I understand that the vocabulary for “person” is purple and the radical for “person” is blue but when I’m reading Japanese outside of Wanikani I wouldn’t have those colors to help me differentiate between the two.
When reading how would I know when to read “person” as じん versus ひと?
It depends on the context of the sentence?

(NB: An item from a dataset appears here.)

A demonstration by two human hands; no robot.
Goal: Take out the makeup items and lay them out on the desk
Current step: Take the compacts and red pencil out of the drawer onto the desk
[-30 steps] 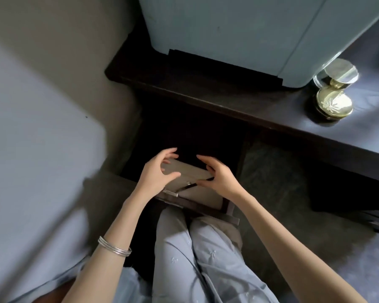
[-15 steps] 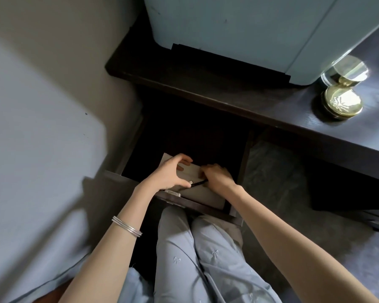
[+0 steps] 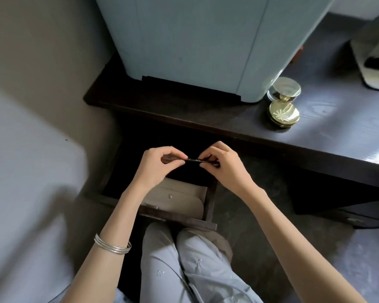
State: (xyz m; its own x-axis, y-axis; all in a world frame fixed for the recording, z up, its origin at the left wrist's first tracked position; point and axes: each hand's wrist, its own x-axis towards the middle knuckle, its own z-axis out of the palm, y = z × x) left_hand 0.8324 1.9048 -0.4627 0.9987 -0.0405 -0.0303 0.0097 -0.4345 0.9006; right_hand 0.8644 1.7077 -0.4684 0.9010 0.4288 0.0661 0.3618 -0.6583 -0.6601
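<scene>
Beige pouch [image 3: 175,199] is left in the open drawer [image 3: 209,206]; a slim black makeup pencil [image 3: 193,160] is pinched above it by left hand [image 3: 155,167] and right hand [image 3: 224,166]; the gold compact [image 3: 283,113] is already laid on the bench [image 3: 337,127]

Pretty dim overall, with soft daylight coming in from the right. The desk top [image 3: 328,119] catches a pale sheen on that side, and the gold compact [image 3: 284,114] throws small bright glints. The open drawer [image 3: 162,171] is nearly black inside, so detail gets lost there, and the dark thin stick [image 3: 193,160] between the hands barely separates from it. A big soft shadow falls across the left wall [image 3: 31,84]. Edges bend from the wide lens, and everything looks a bit soft and smeary.
</scene>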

I’m sure others will chyme in with better explanations but when 人 is on its own its ひと but when its combined with other kanji it can be either にん or じん
You’ll get used to it as you move up levels
You’ll never see 人 as じん when it’s standalone. if you see just 人 it’s always ひと. As for what reading it is when the kanji is part of another word, you’ll just have to memorize the words one by one and recognize them as such.
Examples:
日本人、 商人、 悪人、 人々、 村人 、 愛人、 恋人
As you can see, when it’s in the last kanji of the word the ひ in ひと becomes び. That’s called rendaku (reference: Rendaku: Why Hito-Bito isn't Hito-Hito)
ひと you’ll usually see it when alone, as a single word. じん|にん usually when attached to something else. Both refering to people or things related to people.
Now think of it as people and “anthro-” (as anthropology) in english: they both mean the same just usually one is alone and the other is usually attached to other words related to people .
See… japanese is similar to romance languages too, but they put some weird characters to unify those loose words, now you just have to learn those.